---- RECORDS
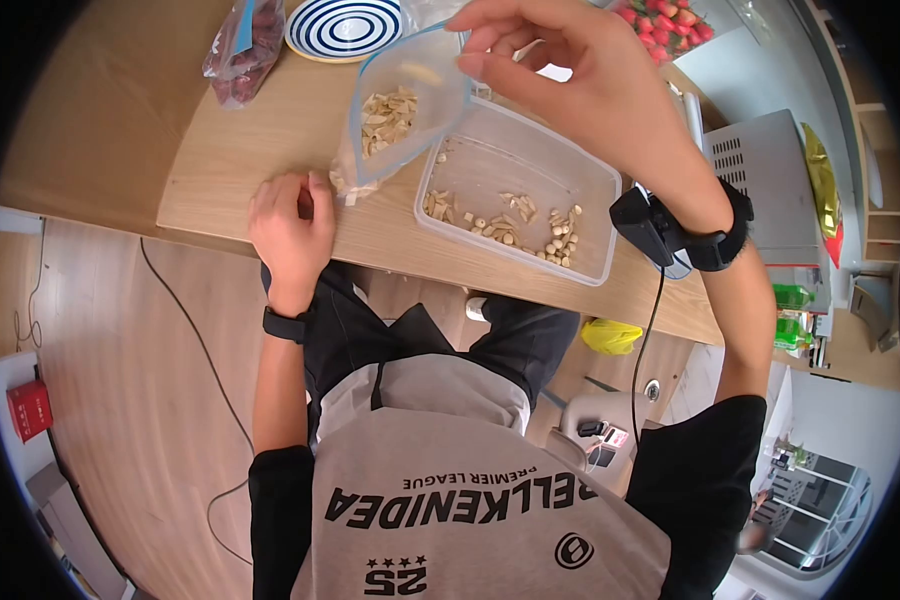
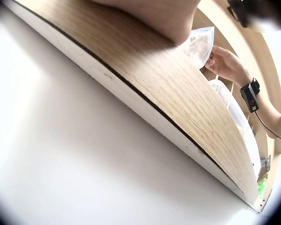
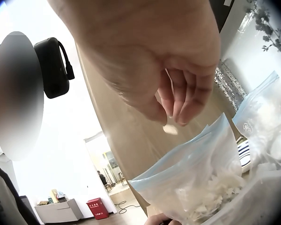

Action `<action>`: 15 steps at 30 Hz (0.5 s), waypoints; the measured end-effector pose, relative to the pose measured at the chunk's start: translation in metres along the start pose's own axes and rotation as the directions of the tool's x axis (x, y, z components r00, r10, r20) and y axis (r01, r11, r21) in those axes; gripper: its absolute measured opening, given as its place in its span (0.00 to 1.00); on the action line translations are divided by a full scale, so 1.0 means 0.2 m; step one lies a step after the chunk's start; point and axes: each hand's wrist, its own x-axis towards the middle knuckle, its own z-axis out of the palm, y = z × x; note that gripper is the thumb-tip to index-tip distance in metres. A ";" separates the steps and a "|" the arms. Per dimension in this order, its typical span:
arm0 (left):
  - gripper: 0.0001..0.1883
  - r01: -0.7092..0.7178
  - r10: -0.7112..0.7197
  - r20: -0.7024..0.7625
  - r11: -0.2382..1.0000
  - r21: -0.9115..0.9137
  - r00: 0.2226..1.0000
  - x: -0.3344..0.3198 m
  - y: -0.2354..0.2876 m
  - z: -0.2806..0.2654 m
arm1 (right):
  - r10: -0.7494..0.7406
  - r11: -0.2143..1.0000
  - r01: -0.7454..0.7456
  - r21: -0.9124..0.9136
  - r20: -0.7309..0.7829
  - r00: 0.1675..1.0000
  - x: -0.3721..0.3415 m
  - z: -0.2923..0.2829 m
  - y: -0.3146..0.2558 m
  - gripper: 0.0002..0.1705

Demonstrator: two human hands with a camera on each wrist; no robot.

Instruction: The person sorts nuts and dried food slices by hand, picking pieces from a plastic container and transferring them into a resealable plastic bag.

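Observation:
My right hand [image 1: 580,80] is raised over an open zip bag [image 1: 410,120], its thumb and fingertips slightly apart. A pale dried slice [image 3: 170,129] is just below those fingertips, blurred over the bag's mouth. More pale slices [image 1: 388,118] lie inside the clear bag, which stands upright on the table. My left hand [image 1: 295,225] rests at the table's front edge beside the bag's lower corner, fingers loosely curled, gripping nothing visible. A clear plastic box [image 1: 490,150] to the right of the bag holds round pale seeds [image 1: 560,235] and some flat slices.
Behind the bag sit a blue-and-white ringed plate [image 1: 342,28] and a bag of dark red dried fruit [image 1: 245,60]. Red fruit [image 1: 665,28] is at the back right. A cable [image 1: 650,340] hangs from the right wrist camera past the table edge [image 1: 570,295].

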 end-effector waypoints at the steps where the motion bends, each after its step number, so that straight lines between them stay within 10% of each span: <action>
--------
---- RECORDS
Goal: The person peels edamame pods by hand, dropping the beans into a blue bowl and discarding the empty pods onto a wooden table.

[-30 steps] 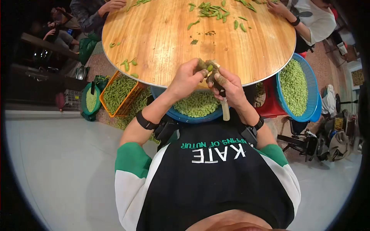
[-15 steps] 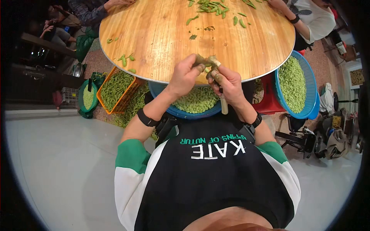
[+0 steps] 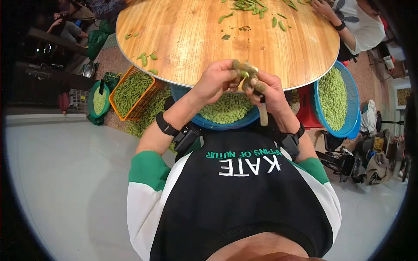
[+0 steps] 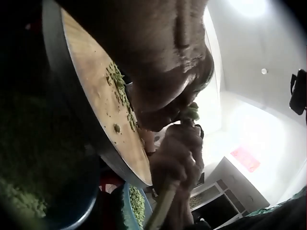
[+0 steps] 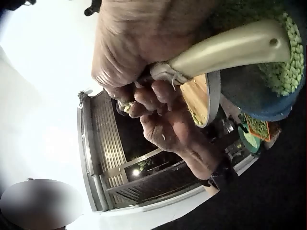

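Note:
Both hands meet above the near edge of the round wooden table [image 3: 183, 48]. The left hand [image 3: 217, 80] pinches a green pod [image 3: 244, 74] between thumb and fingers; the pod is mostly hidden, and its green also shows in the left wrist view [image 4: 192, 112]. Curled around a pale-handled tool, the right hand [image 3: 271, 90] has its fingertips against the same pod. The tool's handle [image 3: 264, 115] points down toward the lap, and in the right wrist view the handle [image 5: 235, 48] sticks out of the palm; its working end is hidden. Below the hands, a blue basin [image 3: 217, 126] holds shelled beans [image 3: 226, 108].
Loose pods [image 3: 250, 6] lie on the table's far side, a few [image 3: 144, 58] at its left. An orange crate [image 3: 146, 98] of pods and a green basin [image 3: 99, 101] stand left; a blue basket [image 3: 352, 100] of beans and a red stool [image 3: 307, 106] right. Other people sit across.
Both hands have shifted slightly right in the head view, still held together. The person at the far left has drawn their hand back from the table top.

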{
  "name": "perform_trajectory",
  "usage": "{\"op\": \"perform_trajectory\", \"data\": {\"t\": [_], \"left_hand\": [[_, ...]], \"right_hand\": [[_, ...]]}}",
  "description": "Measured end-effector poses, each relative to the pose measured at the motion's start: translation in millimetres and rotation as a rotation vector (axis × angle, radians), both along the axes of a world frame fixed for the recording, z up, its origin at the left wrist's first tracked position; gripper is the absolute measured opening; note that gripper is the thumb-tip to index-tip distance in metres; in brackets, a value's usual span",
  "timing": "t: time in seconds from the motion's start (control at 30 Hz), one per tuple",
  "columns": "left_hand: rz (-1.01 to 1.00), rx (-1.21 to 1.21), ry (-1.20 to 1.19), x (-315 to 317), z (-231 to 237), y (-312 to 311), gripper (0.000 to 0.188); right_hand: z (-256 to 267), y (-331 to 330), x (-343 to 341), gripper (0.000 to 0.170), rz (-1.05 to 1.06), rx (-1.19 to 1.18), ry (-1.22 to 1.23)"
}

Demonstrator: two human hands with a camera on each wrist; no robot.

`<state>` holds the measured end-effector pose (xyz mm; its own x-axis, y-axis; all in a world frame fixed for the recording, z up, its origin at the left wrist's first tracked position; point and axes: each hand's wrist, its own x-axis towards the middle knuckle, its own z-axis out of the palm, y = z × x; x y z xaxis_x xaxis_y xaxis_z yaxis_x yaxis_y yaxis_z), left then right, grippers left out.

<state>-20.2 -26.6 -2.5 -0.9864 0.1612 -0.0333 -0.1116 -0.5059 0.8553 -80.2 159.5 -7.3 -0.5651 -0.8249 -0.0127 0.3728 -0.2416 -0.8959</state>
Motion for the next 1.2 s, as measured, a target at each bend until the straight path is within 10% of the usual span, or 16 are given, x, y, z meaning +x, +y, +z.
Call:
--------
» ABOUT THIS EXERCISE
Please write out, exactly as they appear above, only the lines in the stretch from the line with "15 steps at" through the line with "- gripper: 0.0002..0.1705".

» OUTPUT OF THE TASK
Action `<action>`: 15 steps at 30 Hz (0.5 s), waypoints; the measured end-effector pose, relative to the pose measured at the chunk's start: translation in metres along the start pose's own axes and rotation as the directions of the tool's x axis (x, y, z components r00, r10, r20) and y axis (r01, r11, r21) in those axes; gripper: its absolute measured opening, given as its place in its span (0.00 to 1.00); on the action line translations are divided by a full scale, so 1.0 means 0.2 m; step one lies a step after the chunk's start; point and axes: each hand's wrist, its own x-axis towards the middle knuckle, its own z-axis out of the palm, y = z × x; note that gripper is the thumb-tip to index-tip distance in metres. A ";" separates the steps and a "|" the arms. Per dimension in this order, its typical span:
arm0 (left):
  - gripper: 0.0001..0.1883
  - r01: -0.7092..0.7178
  - r10: -0.7112..0.7197
  - r20: -0.7024..0.7625
  - r11: -0.2382..1.0000
  - r21: -0.9115..0.9137
  - r00: 0.2226..1.0000
  - x: -0.3344..0.3198 m
  - y: -0.2354..0.2876 m
  - z: -0.2806..0.2654 m
arm1 (right):
  - r10: -0.7494..0.7406
  - r11: -0.2143..1.0000
  - r01: -0.7454..0.7456
  - r21: -0.9124..0.9136
  - r20: -0.7309..0.7829
  - r00: 0.1675..1.0000
  - x: -0.3721..0.3415 m
  - z: -0.2923..0.2829 m
  - y: -0.3146..0.2558 m
  - gripper: 0.0002..0.1705

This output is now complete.